Fig. 6. Time course analysis of the wound closure.

A, B MeT-5A and C, D MSTO cells were treated just with DMSO (in blue), or with Neratinib (10 or 20 µM, in yellow). E, F MeT-5A and G, H MSTO cells were treated just with DMSO (in blue), or with iMDK (7.5 or 50 µM, in yellow). Mann–Whitney test; p value 0.0332(*), 0.0021(**), 0.0002(***), <0.0001(****).

Fig. 7. Representative immunohistochemical staining of MPM samples showing intense expression of MDK, MAD2L1, and BAG2 proteins in tumor cells (brown staining).
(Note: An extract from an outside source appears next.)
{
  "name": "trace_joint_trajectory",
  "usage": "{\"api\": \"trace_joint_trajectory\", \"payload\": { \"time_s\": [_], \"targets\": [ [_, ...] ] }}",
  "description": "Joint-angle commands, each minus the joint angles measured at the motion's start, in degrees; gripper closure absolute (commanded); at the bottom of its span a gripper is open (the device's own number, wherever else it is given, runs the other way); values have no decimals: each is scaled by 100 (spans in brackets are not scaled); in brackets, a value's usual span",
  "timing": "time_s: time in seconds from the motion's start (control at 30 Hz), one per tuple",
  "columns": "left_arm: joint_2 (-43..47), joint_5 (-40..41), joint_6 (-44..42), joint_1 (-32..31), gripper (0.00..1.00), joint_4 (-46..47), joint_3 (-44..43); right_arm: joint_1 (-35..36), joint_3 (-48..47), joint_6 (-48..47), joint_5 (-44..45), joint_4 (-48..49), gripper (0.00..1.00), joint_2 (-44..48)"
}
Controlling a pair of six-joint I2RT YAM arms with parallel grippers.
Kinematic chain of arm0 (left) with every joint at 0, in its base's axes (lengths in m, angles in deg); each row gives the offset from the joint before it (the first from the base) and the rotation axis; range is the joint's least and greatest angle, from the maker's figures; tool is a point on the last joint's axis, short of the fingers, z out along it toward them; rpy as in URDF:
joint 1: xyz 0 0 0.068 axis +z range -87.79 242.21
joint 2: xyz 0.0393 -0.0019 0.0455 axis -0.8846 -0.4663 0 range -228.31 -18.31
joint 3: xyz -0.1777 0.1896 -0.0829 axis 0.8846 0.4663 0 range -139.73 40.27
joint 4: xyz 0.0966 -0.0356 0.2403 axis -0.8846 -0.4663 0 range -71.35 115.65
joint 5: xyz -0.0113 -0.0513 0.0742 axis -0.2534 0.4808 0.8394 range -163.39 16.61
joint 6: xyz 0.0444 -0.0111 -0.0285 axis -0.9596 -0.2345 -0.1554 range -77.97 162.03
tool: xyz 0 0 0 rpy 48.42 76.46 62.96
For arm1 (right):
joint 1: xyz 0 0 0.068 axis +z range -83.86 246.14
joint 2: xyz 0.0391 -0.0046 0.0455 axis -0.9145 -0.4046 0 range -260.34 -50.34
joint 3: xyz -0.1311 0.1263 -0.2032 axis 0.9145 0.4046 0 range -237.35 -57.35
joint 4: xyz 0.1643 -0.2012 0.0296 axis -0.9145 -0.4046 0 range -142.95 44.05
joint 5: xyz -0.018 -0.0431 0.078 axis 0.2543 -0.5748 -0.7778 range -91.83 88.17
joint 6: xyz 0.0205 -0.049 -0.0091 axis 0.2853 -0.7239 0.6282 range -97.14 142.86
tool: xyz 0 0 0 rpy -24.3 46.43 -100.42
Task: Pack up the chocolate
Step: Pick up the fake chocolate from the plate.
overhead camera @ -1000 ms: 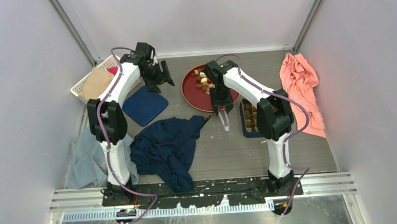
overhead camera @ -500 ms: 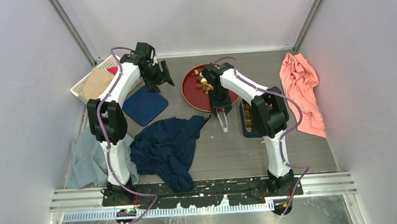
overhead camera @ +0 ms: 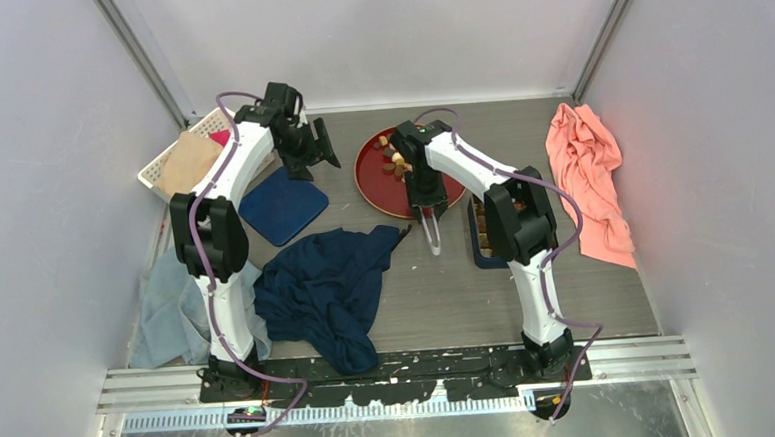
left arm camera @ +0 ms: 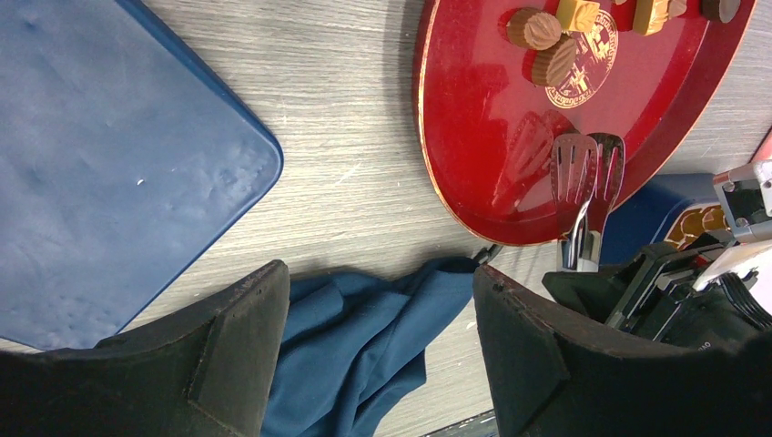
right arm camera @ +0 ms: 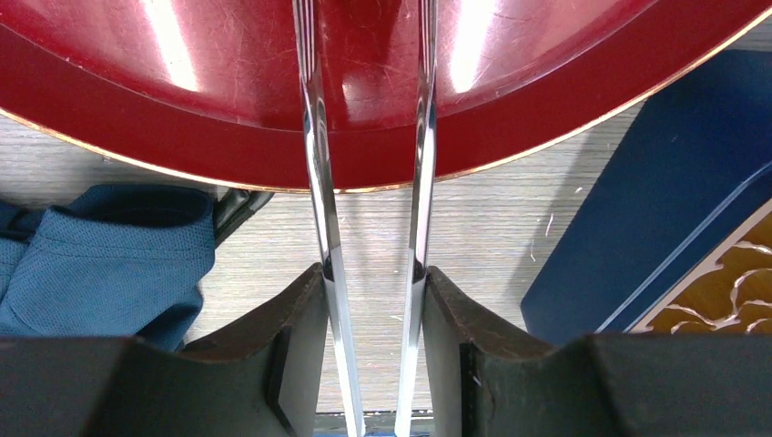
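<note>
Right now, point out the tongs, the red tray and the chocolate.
tongs [left arm camera: 572, 168], left wrist view, left slotted tip
red tray [left arm camera: 473, 118], left wrist view, bare floor near the rim
chocolate [left arm camera: 543, 30], left wrist view, top of a round brown piece

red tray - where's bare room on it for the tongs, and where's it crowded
The red tray is bare on its near half, from gold rim to emblem; the tongs in the right gripper reach over it. The chocolates crowd the far part around the emblem. Bare table lies between tray and blue pad.
</note>
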Motion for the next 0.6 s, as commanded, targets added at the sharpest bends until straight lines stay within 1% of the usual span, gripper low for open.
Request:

A–D Representative BAG2 immunostainings in RMP, EMM, BMM, and SMM, respectively. Moderate to strong expression in the three types of MPM, while no expression is visible in the hyperplastic mesothelium in RMP (red arrow). E–H Representative MAD2L1 immunostainings in RMP, EMM, BMM, and SMM, respectively. Strong expression is present in the three types of MPM, but there are areas of discernable expression in the mesothelial cells on the pleural surface in RMP as well (blue arrow positive mesothelial area, red arrow negative area). I–L Representative MDK immunostainings in RMP, EMM, BMM, and SMM, respectively. Strong expression is seen in the three types of MPM; however, some focal expression is also detectable in the mesothelial cells on the pleural surface in RMP (blue arrow focal staining, red arrow negative staining). Magnification: RMPs ×400, MPMs ×200.
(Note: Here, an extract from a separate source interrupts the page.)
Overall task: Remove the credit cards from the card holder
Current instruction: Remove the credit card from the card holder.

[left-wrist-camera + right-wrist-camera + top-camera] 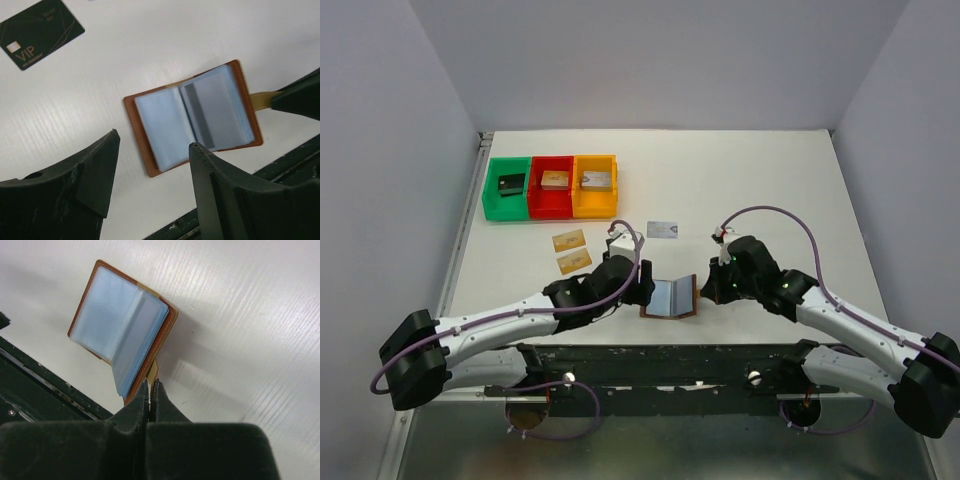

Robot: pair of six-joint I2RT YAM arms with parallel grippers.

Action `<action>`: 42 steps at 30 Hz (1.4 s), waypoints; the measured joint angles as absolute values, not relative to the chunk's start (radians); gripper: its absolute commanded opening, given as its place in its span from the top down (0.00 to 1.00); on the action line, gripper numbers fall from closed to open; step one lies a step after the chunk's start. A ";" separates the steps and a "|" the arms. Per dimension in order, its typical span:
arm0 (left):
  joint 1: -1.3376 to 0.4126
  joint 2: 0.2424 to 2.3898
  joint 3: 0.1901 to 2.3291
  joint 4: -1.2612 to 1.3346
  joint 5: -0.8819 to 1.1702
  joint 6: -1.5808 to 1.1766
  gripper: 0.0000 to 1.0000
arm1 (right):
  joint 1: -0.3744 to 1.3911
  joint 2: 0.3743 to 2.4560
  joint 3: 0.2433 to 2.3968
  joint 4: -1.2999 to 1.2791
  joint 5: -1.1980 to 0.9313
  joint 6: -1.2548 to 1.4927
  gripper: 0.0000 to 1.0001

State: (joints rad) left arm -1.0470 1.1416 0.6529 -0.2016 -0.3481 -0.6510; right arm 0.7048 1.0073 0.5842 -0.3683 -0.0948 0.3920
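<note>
Open wallet flat at 6 o'clock on desk — right pincer clamped tight on its snap tab, left pincer spread wide above, holding nothing. Two gold cards at wallet's 10 o'clock, pale card at 12.

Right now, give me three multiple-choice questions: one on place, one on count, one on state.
1. Where is the card holder? A far left corner; B between the left end effector and right end effector; C far right corner.
2. How many plastic bins? A two; B three; C five.
3. The right end effector is: A wide open; B out of view; C shut on the snap tab.
Answers: B, it lies between them; B, green, red, orange; C, its jaws pinch the tab.
</note>
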 measured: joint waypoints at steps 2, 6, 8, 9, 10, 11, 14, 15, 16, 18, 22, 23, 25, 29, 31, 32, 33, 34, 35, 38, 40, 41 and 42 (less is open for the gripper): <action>-1.047 1.097 0.628 -0.140 -0.325 -0.634 0.30 | 0.705 1.007 0.584 -0.368 -0.095 0.392 1.00; -1.047 1.144 0.656 -0.054 -0.239 -0.600 0.32 | 0.705 1.007 0.584 -0.368 -0.095 0.392 1.00; -1.047 1.222 0.695 -0.023 -0.184 -0.587 0.32 | 0.705 1.007 0.584 -0.368 -0.095 0.392 1.00; -1.047 1.260 0.711 -0.010 -0.155 -0.586 0.32 | 0.705 1.008 0.584 -0.368 -0.096 0.392 1.00; -1.047 1.287 0.719 0.003 -0.134 -0.584 0.31 | 0.705 1.008 0.584 -0.368 -0.096 0.392 1.00; -1.047 1.322 0.728 0.013 -0.110 -0.583 0.30 | 0.705 1.008 0.584 -0.368 -0.096 0.392 1.00; -1.047 1.391 0.743 0.019 -0.064 -0.580 0.27 | 0.705 1.008 0.584 -0.368 -0.096 0.392 1.00; -1.047 1.409 0.747 0.018 -0.049 -0.579 0.27 | 0.705 1.008 0.584 -0.368 -0.097 0.392 1.00; -1.047 1.423 0.753 0.015 -0.037 -0.579 0.26 | 0.705 1.008 0.584 -0.368 -0.097 0.392 1.00; -1.047 1.441 0.765 0.013 -0.022 -0.576 0.26 | 0.705 1.008 0.584 -0.368 -0.097 0.392 1.00; -1.047 1.463 0.785 0.013 -0.006 -0.572 0.26 | 0.705 1.008 0.584 -0.368 -0.098 0.392 1.00; -1.047 1.471 0.792 0.013 -0.003 -0.572 0.26 | 0.705 1.008 0.584 -0.368 -0.098 0.392 1.00; -1.047 1.483 0.798 0.013 0.001 -0.571 0.26 | 0.705 1.008 0.584 -0.368 -0.099 0.392 1.00; -1.048 1.509 0.810 0.009 0.004 -0.568 0.26 | 0.705 1.010 0.588 -0.368 -0.099 0.392 1.00; -1.048 1.517 0.813 0.007 0.004 -0.568 0.26 | 0.705 1.011 0.591 -0.368 -0.099 0.392 1.00; -1.048 1.519 0.814 0.005 0.004 -0.568 0.26 | 0.705 1.012 0.592 -0.368 -0.099 0.392 1.00; -1.048 1.521 0.815 0.002 0.004 -0.568 0.26 | 0.705 1.013 0.593 -0.368 -0.099 0.392 1.00; -1.048 1.523 0.817 -0.002 0.004 -0.568 0.26 | 0.705 1.013 0.594 -0.368 -0.099 0.392 1.00; -1.048 1.526 0.818 -0.004 0.004 -0.568 0.27 | 0.705 1.014 0.594 -0.368 -0.100 0.392 1.00; -1.048 1.530 0.821 -0.010 0.004 -0.568 0.27 | 0.705 1.014 0.594 -0.368 -0.100 0.392 1.00; -1.048 1.533 0.823 -0.011 0.004 -0.568 0.27 | 0.705 1.014 0.594 -0.368 -0.100 0.392 1.00; -1.048 1.534 0.823 -0.012 0.004 -0.568 0.27 | 0.705 1.014 0.594 -0.368 -0.100 0.392 1.00; -1.048 1.537 0.823 -0.013 0.004 -0.568 0.28 | 0.705 1.014 0.594 -0.368 -0.100 0.392 1.00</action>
Fig. 8. Quantification of protein expression in RMP vs MPM as assessed by IHC and H-score.

Graphs for BAG2 immunostaining in RMP vs MPM regardless of subtype (A) and RMP vs the different subtypes of MPM (B), respectively. Graphs for MAD2L1 immunostaining in RMP vs MPM regardless of subtype (C) and RMP vs the different subtypes of MPM (D), respectively. Graphs for MDK immunostaining in RMP vs MPM regardless of subtype (E) and RMP vs the different subtypes of MPM (F), respectively. Kruskal–Wallis test followed by a post hoc Dunn’s test with Bonferroni correction was used to evaluate the statistical difference between the median of each group, p value <0.001(***), <0.01(**), <0.05(*).